### What needs to be done
In the data, find each line where the word "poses" appears and list that line.

# # # # # # #

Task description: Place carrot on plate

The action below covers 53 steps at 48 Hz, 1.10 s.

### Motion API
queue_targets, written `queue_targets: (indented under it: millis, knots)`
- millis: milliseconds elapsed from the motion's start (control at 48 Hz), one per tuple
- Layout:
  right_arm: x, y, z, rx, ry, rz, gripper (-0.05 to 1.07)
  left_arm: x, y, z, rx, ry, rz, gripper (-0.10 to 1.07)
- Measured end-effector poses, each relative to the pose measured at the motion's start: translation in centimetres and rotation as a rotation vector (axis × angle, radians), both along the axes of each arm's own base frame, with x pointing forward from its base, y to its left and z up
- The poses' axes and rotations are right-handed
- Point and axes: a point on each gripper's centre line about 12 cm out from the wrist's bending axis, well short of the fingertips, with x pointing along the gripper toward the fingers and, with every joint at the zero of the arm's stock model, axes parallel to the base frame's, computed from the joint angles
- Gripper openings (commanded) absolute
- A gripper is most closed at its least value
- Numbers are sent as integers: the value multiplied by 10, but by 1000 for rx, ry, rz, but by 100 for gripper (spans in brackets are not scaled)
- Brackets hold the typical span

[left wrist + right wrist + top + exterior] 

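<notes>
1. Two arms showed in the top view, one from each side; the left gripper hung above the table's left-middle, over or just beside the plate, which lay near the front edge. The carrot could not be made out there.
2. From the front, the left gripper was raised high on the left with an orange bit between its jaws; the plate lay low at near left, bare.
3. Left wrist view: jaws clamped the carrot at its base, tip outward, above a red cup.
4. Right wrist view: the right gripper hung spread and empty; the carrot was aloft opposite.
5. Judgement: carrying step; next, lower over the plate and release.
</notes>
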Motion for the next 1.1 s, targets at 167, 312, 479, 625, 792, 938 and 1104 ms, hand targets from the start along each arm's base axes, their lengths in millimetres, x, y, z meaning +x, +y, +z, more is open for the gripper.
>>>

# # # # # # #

### Reply
- Measured end-effector poses, each relative to the pose measured at the motion's start: translation in centimetres and rotation as a rotation vector (axis × angle, radians), both along the axes of each arm's own base frame, with x pointing forward from its base, y to its left and z up
- The poses' axes and rotations are right-handed

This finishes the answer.